Trump's new tax plan limits deductions and could further intensify inventory shortages

While the proposed tax plan promises to save an American family about $1,182.00 per year, some of the proposed changes will negatively impact current and future California homeowners. Even with favorable changes to the tax bill in the Senate version, many of the proposed changes will be a challenge to the California housing market, especially in Los Angeles.

Here is a quick summary of a very informative article on the subject provided by our chief economist Selma Hepp. We highly recommend you check out her recent Economic Straight Talk as well as this recent article in the Los Angeles Times - Realtors are worried about Trump’s new tax plan. California homeowners should be too

A few key takeaways-

*The tax proposal increases the standard deduction from $6,350 to $12,000 for individuals and $12,700 to $24,000 for married couples. Thirty-four percent, or about 6.12 million, California taxpayers itemized their deductions in 2015, with average total itemized deductions equaling about $36,800. This will make a notable difference in their adjusted gross income.

*Removes the ability to deduct state and local income taxes which will markedly increase taxes for many California residents with incomes above $75,000.

 *The proposed changes are more impactful on future homebuyers since some of the proposed changes would apply to newly originated mortgages.

*The lower cap on the mortgage interest deduction would be particularly detrimental to buyers in Los Angeles communities where median prices exceed $1million. For example, a buyer of a $1.2 million home with a $1 million mortgage would pay almost $40,000 in amortized interest in the first year. However, at the $500,000 mortgage interest deduction cap, the buyer would be able to deduct only half of that interest, thus losing about $20,000 in deductions. Again, if this is a first-time buyer and falls in the income range of between $100,000 and $200,000, the loss of a $20,000 mortgage interest deduction would make a notable difference, not only in the resulting tax bill but also on the decision to purchase a home. (The current senate proposal has adjusted this cap back to $1 million.)

*While the proposed tax plan reduces the number of tax brackets, not everyone’s tax rate will decrease, and these deductions will play a big role in where a household falls along the income spectrum.

*A $10,000 cap on real estate property taxes would also impact those buying a home priced above $1 million, since California property taxes are around 1.2 percent. In Los Angeles metro, 20 percent of home sales year to date were priced higher than $1 million. For example, a buyer of a $3 million home would lose $20,000 in property-tax deductions. 
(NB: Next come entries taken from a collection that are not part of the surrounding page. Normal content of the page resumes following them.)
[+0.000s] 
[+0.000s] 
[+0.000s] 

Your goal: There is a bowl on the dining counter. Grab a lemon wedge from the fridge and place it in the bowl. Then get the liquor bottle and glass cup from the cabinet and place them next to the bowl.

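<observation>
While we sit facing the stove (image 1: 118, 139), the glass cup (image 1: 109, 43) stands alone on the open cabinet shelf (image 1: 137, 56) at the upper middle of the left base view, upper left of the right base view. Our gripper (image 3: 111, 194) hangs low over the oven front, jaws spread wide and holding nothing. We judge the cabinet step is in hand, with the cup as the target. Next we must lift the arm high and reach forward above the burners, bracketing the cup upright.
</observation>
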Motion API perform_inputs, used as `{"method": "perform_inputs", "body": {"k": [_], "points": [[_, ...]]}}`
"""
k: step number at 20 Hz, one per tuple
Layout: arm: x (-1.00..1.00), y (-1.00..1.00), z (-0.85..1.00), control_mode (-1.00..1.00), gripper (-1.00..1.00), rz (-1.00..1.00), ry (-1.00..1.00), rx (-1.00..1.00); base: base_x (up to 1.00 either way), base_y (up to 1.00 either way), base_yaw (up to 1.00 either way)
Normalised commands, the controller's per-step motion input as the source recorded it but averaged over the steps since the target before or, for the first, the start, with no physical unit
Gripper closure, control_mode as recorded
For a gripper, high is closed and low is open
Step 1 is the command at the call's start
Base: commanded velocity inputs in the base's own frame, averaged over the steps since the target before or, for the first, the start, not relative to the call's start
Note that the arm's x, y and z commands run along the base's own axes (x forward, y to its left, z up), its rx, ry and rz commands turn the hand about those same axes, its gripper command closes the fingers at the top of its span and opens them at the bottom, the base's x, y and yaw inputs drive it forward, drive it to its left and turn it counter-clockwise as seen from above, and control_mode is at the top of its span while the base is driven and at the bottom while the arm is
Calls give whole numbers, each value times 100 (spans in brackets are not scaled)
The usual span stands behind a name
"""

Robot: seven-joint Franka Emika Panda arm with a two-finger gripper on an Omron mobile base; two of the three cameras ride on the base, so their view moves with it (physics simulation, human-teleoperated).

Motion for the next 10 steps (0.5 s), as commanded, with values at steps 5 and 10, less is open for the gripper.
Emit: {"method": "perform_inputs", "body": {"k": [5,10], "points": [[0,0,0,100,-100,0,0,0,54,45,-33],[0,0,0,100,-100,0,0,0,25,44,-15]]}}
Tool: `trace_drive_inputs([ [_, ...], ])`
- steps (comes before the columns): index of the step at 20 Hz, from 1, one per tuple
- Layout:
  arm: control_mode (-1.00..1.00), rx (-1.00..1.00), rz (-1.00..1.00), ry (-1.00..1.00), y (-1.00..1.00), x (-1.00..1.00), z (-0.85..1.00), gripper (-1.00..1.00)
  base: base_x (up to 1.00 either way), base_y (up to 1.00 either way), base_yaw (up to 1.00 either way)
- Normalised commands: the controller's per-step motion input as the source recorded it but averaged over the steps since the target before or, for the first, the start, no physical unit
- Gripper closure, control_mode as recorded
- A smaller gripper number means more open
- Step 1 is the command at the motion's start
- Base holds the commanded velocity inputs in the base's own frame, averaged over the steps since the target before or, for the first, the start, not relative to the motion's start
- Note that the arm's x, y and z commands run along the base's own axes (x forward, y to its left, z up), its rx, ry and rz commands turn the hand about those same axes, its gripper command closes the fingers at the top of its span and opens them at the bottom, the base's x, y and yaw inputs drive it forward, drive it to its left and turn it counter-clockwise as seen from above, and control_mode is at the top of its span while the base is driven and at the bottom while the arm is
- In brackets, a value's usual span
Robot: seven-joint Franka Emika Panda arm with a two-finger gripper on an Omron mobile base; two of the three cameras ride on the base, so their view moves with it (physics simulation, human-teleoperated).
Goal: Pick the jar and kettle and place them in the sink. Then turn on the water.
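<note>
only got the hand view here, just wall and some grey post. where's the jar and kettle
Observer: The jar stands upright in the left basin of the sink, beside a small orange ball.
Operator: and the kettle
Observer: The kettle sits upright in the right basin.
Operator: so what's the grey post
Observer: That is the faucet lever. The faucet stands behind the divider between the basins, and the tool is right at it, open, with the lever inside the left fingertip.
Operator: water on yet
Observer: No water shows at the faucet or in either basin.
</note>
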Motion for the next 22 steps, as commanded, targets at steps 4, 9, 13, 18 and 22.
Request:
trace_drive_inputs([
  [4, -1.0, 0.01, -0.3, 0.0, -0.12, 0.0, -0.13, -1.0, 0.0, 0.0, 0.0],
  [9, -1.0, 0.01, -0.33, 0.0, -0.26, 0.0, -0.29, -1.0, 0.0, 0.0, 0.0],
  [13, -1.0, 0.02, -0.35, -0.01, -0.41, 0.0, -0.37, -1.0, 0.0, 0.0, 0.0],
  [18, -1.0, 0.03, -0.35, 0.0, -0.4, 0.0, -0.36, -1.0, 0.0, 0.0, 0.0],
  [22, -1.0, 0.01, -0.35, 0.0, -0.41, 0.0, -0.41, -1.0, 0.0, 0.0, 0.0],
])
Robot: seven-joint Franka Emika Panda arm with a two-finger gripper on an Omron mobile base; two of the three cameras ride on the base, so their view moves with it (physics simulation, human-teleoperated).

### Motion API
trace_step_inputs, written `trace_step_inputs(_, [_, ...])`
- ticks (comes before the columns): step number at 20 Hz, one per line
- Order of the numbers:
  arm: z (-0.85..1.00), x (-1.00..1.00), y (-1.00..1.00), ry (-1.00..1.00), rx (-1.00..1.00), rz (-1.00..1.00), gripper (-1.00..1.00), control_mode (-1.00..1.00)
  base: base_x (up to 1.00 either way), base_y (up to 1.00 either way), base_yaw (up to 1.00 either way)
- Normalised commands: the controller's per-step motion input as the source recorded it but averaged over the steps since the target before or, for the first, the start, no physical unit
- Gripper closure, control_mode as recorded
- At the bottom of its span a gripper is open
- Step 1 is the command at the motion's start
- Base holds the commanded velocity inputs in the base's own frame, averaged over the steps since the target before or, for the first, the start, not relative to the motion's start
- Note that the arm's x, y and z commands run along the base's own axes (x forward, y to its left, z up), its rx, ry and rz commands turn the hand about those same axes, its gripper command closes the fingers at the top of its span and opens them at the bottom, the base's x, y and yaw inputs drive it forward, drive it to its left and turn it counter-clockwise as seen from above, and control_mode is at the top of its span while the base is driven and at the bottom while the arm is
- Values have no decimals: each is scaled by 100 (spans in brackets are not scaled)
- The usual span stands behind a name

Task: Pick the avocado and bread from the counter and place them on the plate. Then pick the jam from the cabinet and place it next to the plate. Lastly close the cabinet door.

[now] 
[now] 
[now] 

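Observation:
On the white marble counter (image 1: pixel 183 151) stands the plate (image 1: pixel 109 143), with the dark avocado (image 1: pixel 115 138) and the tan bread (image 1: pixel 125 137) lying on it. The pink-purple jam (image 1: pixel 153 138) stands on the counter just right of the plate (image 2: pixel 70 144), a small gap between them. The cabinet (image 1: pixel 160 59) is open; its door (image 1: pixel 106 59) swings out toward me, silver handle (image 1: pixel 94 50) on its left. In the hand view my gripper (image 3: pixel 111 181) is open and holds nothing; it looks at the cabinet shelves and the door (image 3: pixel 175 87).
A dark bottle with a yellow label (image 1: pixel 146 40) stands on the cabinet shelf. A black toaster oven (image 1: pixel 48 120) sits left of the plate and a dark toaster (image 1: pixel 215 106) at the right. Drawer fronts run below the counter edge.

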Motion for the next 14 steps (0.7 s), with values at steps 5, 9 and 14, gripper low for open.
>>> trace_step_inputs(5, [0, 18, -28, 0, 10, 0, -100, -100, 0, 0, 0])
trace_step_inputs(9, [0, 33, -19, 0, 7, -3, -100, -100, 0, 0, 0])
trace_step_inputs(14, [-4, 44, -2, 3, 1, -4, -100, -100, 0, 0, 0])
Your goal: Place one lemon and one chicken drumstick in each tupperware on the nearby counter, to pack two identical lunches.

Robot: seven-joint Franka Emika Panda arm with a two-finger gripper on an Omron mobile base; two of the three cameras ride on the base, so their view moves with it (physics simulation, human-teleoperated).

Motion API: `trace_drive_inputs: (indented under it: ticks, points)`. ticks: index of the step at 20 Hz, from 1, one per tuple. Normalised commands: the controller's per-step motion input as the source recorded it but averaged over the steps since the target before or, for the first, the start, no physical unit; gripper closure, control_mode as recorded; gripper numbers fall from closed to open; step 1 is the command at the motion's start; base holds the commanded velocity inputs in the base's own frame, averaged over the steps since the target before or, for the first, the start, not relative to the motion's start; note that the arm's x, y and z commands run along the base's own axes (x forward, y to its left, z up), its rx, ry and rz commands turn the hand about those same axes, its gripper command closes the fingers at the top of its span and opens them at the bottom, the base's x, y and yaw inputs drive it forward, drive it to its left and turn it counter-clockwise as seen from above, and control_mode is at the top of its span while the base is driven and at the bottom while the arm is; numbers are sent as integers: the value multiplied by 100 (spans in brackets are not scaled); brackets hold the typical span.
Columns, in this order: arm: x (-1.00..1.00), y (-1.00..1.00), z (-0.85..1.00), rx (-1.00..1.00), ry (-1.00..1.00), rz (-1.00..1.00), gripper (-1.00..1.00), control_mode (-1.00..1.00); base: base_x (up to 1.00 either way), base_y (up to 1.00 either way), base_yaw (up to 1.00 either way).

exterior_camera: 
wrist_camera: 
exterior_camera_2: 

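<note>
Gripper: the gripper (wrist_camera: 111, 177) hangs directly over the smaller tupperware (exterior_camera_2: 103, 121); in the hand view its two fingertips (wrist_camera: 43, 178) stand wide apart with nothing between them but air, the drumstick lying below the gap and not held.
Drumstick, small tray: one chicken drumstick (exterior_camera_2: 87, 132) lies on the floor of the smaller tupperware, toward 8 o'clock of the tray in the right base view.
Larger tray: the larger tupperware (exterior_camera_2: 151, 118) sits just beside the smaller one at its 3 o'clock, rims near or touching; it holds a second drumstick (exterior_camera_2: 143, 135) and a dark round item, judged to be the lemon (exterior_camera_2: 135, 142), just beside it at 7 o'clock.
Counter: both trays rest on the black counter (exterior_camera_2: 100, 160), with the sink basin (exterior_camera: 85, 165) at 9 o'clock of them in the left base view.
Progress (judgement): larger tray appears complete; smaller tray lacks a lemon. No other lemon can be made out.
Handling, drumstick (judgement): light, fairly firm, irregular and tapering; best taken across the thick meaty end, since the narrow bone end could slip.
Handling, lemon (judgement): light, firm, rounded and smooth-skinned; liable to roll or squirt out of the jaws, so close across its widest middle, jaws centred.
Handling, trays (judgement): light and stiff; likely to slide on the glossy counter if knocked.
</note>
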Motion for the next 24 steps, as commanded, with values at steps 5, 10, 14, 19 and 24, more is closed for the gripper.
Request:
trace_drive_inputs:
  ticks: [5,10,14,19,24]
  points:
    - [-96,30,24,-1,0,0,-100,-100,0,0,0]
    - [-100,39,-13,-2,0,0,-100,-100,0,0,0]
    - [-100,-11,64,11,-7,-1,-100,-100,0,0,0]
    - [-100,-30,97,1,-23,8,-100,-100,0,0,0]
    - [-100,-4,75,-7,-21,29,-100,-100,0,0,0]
*The proposed change that limits the capital-gains exemption used by homeowners when they sell would be another major blow for supply conditions. Under the new proposal, homeowners must have owned and lived in the home for at least five of the last eight years to qualify for the exemption. Currently, the rule is two of the last five years. The exclusion would also be limited to one sale every five years rather than one every two years. In addition, households with incomes over $500,000 if married or $250,000 if single lose the exclusion. With the current capital-gains exemption limit at $500,000, it already poses a constraint on many current owners whose homes have appreciated significantly since they purchased them and who consequently choose not to sell. Further limiting the use of the capital-gains exemption will slow housing turnover even more. At the end of the day, while severely undersupplied inventory may help push prices higher, the proposed changes would lead to fewer home sales and an even more difficult environment for first-time buyers.